Alors elle pensa qu’il allait être reconnaissant, qu’il l’aimerait davantage ; car elle l’aimait davantage aussi pour tous les tendres soins que lui avait coûté ce cher amour malade.

Mais voici ce qui me coûte à vous avouer.

Il ne fat pas si bon qu’il devait l’être.

Si sa maman n’était pas à la maison, il ne voulait pas se laisser mettre au lit par sa bonne. Il criait, se tordait comme un petit serpent, jusqu’à ce qu’elle revînt. On dit même qu’un soir il tira la langue avec une grimace qui fit pleurer la Vierge, la Vierge si tendre aux enfants soumis ! Ce train recommençait quand on l’habillait le matin. Il accrochait ses mains aux barres de son berceau, et criait : « Je veux maman ! je veux maman ! »

La servante était mortifiée dans son zèle et le déjeuné fort retardé ; tout allait mal. Quand sa patiente mère lui montrait à lire, dans un livre acheté tout exprès pour lui, il retenait à peine une lettre, il roulait le coin des pages. Il était de plus, puisqu’il faut tout vous dire, devenu si friand, qu’il ne tendait les bras qu’aux gâteaux, dont il emplissait sa bouche à perdre la respiration. Un tel état de choses ne pouvait durer.
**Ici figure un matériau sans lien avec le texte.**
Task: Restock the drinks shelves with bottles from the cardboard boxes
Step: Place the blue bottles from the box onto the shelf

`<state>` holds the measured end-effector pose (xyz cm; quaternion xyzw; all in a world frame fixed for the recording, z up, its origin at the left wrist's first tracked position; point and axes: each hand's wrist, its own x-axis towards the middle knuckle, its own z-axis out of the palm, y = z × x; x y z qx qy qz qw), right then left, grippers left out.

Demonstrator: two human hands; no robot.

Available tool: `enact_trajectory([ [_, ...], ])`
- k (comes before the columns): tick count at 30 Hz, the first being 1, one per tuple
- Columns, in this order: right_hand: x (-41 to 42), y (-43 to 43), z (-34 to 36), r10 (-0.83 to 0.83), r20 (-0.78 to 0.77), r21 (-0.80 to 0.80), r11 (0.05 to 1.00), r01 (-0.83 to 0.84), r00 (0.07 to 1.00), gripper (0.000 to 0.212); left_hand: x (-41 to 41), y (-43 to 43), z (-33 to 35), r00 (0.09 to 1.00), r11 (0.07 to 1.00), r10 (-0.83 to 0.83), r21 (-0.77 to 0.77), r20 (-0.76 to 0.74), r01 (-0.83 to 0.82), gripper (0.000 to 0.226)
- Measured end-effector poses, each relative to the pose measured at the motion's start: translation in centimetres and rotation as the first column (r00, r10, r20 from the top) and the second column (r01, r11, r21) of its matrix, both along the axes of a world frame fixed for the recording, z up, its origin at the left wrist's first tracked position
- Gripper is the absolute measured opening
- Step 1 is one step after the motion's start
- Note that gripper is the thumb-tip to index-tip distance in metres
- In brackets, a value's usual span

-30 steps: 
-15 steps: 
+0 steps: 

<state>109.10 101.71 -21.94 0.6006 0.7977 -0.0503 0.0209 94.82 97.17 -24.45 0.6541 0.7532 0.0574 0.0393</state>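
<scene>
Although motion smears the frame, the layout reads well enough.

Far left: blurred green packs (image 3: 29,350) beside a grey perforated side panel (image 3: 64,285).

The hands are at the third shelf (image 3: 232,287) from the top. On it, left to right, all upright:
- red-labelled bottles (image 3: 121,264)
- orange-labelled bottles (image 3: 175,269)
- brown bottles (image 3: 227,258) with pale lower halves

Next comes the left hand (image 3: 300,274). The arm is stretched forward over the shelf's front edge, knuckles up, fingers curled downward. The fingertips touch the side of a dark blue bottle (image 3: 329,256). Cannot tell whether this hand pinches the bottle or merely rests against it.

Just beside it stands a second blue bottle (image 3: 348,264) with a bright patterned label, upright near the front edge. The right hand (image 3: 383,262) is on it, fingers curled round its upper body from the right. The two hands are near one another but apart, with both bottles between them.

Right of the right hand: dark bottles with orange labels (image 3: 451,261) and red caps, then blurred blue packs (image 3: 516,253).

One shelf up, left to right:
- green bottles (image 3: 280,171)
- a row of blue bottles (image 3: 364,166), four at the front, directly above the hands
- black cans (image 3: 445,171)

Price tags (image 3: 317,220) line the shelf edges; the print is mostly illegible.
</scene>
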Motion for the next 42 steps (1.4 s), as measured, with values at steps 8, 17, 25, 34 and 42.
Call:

Sa maman se mit à réfléchir en elle-même, et dit :

« Quelle triste chose ! j’ai bercé et nourri cet enfant, je l’ai veillé sur mes genoux jusqu’à ce qu’il fût sauvé ; je dois maintenant le guérir d’une autre maladie : la malice. Mon Dieu ! inspirez-moi ! car je trouve qu’il est devenu très-méchant, et je ne puis avoir ni paix ni calme avec lui. »
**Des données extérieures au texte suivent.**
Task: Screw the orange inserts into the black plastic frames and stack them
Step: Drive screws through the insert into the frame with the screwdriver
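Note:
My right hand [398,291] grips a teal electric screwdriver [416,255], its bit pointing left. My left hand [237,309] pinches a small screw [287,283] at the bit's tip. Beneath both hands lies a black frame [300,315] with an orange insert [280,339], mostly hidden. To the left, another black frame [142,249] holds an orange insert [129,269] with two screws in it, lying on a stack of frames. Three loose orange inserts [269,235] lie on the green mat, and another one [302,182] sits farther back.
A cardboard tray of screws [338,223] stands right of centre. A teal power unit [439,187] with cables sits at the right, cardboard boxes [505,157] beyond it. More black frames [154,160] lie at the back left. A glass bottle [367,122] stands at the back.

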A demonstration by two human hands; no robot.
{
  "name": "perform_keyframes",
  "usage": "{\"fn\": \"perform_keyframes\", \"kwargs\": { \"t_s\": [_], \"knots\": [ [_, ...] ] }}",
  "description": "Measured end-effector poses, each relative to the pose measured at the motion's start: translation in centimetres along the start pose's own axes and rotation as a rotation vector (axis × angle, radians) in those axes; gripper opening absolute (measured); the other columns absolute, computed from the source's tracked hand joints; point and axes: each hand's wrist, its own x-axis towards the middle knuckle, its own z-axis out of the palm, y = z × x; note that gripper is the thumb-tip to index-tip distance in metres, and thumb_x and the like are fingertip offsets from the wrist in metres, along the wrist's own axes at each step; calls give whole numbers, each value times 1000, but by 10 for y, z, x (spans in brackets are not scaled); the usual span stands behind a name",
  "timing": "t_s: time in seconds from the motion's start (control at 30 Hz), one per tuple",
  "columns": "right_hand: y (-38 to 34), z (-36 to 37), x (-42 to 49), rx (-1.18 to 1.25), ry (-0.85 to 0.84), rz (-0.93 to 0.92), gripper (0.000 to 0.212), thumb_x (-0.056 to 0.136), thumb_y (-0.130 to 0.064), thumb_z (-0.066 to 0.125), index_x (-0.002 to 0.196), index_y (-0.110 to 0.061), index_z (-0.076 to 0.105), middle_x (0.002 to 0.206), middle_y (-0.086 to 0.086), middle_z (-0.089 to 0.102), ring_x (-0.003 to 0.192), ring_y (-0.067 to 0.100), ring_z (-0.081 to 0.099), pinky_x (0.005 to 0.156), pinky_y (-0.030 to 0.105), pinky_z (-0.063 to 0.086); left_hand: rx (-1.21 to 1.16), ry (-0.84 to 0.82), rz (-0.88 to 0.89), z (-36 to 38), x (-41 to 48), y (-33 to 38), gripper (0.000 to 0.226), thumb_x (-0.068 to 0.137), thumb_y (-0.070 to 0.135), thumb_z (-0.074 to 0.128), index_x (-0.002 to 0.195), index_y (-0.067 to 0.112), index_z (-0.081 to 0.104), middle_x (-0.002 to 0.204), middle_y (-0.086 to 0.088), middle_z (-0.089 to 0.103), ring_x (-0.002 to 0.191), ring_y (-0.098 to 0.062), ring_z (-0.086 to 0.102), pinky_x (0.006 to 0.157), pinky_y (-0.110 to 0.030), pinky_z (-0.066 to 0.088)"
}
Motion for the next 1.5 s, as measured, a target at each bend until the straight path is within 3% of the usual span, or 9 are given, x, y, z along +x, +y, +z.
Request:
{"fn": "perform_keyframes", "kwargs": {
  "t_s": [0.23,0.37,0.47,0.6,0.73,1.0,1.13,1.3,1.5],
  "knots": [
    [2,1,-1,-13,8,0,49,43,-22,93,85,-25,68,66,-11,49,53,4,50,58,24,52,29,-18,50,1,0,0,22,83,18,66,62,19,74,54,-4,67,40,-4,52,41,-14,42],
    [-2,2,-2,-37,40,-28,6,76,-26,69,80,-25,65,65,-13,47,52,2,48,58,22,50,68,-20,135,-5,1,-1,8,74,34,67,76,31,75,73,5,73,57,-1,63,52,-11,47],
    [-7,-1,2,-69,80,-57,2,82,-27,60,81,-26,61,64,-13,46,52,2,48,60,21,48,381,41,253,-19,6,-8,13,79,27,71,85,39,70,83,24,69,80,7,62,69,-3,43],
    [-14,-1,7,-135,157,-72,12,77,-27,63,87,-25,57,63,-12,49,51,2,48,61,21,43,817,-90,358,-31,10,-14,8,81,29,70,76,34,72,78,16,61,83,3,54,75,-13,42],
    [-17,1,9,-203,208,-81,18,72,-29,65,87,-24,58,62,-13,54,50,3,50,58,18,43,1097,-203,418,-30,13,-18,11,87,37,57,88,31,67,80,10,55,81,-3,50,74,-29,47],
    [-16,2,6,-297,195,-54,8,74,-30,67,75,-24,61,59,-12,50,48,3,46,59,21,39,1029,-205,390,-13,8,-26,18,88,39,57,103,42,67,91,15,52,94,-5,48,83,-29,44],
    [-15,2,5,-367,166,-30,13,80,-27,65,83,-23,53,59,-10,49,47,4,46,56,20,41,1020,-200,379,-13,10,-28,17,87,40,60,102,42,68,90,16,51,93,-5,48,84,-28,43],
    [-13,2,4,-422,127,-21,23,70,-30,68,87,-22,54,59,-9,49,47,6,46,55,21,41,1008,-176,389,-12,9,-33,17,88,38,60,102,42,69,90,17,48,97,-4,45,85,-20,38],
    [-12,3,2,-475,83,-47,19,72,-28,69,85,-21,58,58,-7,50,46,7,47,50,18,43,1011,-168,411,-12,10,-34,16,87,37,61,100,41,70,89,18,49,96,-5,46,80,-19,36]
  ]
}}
Dieu lui inspira de parler ainsi au petit gâté. J’ai à vous apprendre, enfant que je voudrais aimer comme autrefois, qu’il faut nous quitter pour un peu de temps. Venez donc que je vous embrasse, car nous ne nous reverrons que quand vous serez corrigé de vos mauvaises habitudes ; vous avez troublé la paix de ma maison !

L’enfant s’arrêta devant sa mère sérieuse et grave ; il la regarda long-temps et sa poitrine se souleva ; car tout jeune qu’il était, il pensait que jamais et nulle part il ne trouverait une si douce amie que sa mère, et qu’il allait être malheureux. On doit avouer qu’il l’aimait beaucoup ; plus que les gâteaux et plus que tout.

Il laissa donc éclater un sanglot, où sa mère entendit qu’il disait :

« Je serai bon ! je serai bon ! »

Cette promesse suffit pour attendrir la mère, qui le prit dans ses bras et lui dit : « je vous crois ! ne pleurez plus. » Cette promesse fut, en effet, remplie comme si elle eut été faite par devant notaire, encore mieux peut-être ;

Car vingt notaires ne sont pas plus imposants que la crainte de désobéir à une mère qui croit en vous, et de mentir à sa conscience, tribunal des petits comme des grands enfants de Dieu.